También había muchos fans de Elena que admiraban su talento y opinaban que no debería distraerse con romances, sino enfocarse en brillar sola en su carrera.

En ese momento, Adriana estaba viendo su celular y se topó con la noticia.

Al ver que todo eran elogios para Elena y que nadie cuestionaba si estaba o no a la altura de Alejandro, la envidia empezó a consumirla por dentro.

Desde el incidente del en vivo, sus redes sociales seguían plagadas de mensajes de odio.

Ya no aguantaba estar encerrada en Ciudad Marazul compadeciéndose de sí misma. Tenía que volver a Ciudad del Río cuanto antes. Estaba convencida de que, en cuanto demostrara resultados, le daría la vuelta a la opinión pública.

Sin decirle ni una palabra a Diego, hizo que su asistente le comprara un vuelo y se regresó a escondidas a Ciudad del Río.

Pero en cuanto llegó a la casa, se topó de frente con Ignacio, que la estaba esperando en la puerta.

Llevaba dos días marcándole, pero ella lo había mandado al buzón de voz todas las veces.

Pensaba que ya le había pagado y que, si seguía molestando, el tipo ya se estaba pasando de la raya.

Ignacio tenía muy mal aspecto; traía la barba crecida y la ropa arrugada, como si llevara días sin lavarla.

Por culpa de Adriana, su nombre en la industria había quedado destrozado. Nadie quería contratarlo y tampoco podía irse a trabajar al extranjero.

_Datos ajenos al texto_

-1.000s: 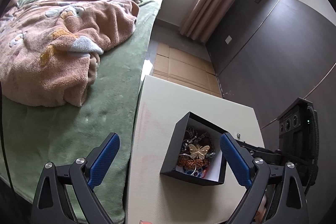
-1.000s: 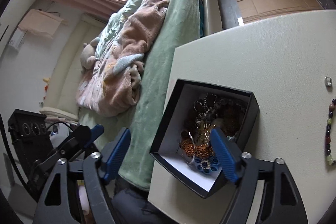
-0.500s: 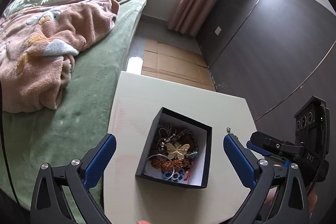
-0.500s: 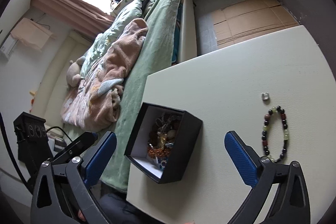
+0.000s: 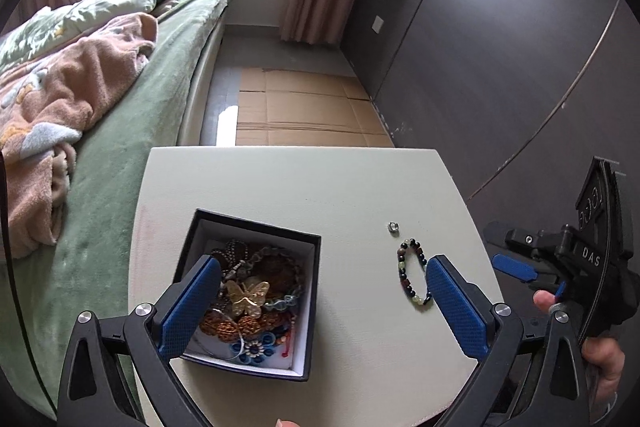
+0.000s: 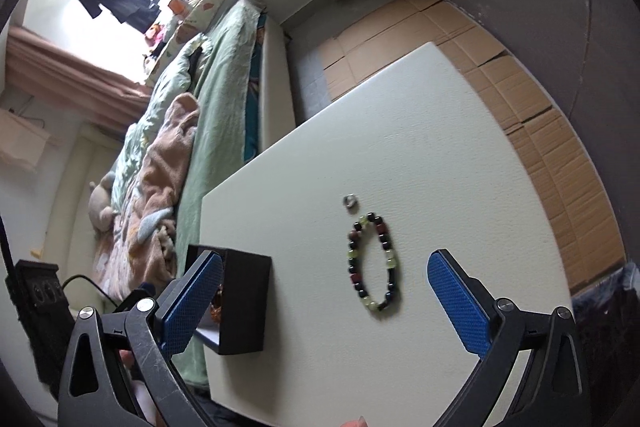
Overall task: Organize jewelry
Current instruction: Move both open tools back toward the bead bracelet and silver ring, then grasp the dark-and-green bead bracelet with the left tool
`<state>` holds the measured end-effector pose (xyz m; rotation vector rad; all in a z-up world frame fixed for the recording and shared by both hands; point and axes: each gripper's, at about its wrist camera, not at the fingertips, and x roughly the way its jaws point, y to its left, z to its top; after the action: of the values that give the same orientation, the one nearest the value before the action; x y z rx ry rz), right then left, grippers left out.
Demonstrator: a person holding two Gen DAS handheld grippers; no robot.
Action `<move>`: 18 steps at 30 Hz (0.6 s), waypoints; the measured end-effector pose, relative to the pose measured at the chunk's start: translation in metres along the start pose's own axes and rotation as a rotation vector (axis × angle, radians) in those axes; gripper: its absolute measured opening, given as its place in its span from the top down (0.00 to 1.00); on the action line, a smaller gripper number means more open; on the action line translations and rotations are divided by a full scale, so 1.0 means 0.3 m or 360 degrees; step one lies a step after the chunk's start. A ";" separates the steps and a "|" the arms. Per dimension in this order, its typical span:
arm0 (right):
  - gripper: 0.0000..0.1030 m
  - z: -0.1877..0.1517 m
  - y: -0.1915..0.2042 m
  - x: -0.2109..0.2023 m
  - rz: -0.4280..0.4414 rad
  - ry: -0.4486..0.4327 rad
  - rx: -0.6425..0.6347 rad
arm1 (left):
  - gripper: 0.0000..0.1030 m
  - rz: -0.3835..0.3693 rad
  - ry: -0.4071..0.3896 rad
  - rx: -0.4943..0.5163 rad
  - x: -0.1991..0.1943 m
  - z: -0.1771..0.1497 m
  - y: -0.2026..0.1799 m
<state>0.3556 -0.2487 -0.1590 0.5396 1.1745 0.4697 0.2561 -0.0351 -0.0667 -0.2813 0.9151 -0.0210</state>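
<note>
A black jewelry box [image 5: 312, 267] with a white lining stands on the pale table [image 5: 304, 187], filled with tangled pieces and a gold butterfly [image 5: 247, 294]. To its right lie a beaded bracelet [image 5: 412, 277] and a small silver ring [image 5: 393, 226]. My left gripper [image 5: 320, 301] is open, its left finger over the box and its right finger beside the bracelet. My right gripper [image 6: 324, 299] is open wide above the bracelet [image 6: 374, 261] and ring [image 6: 350, 201], nothing between its fingers. The box [image 6: 244, 303] shows behind its left finger.
A bed [image 5: 120, 131] with a green cover and a pink blanket [image 5: 60, 99] runs along the table's left side. Flattened cardboard [image 5: 304, 107] covers the floor beyond the table. A dark wall [image 5: 500, 47] stands at the right. A hand [image 5: 600, 359] holds the right gripper.
Both grippers have swung right across the table. The right gripper opened and left the box; the bracelet and ring now lie between its fingers. The left view now takes in the bracelet.
</note>
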 end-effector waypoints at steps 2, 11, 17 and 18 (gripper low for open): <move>0.00 0.013 -0.039 -0.027 -0.0047 -0.0043 0.0040 | 0.06 0.0002 0.0025 0.0043 0.025 0.002 -0.044; 0.00 0.044 -0.114 -0.105 -0.0045 -0.0158 0.0073 | 0.37 0.0005 0.0240 0.0247 0.176 0.010 -0.212; 0.00 0.052 -0.156 -0.132 -0.0168 -0.0225 0.0140 | 0.57 0.0046 0.0385 0.0290 0.293 0.010 -0.259; 0.00 0.054 -0.164 -0.140 -0.0177 -0.0240 0.0148 | 0.57 0.0049 0.0399 0.0297 0.307 0.011 -0.263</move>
<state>0.3608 -0.3151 -0.1540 0.5766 1.0788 0.2755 0.3230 -0.1231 -0.1169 -0.0914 1.1581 -0.1150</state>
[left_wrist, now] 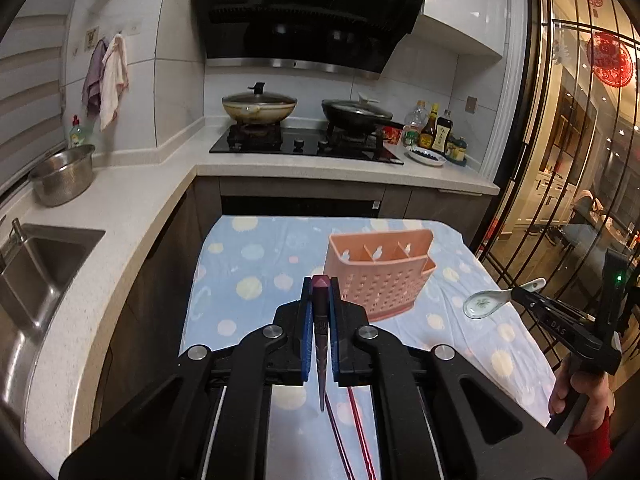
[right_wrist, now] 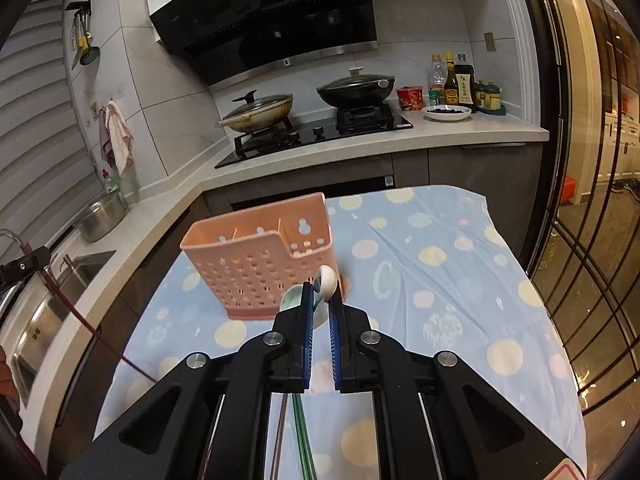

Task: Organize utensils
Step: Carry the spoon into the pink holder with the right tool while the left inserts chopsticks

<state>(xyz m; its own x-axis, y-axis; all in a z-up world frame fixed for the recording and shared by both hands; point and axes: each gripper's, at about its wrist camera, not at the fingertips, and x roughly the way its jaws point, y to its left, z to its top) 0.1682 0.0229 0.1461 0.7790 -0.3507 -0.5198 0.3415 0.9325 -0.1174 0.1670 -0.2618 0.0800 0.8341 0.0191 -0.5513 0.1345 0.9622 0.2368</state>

Para colmo, después de usar sus ahorros para pagarle las deudas a su novia, ella lo había abandonado.

Para él, la única culpable de toda esa desgracia era Adriana, y ella tenía que pagar los platos rotos.

Al ver a Ignacio tan demacrado y apestoso, Adriana retrocedió por instinto, llevándose las manos al vientre para protegerse.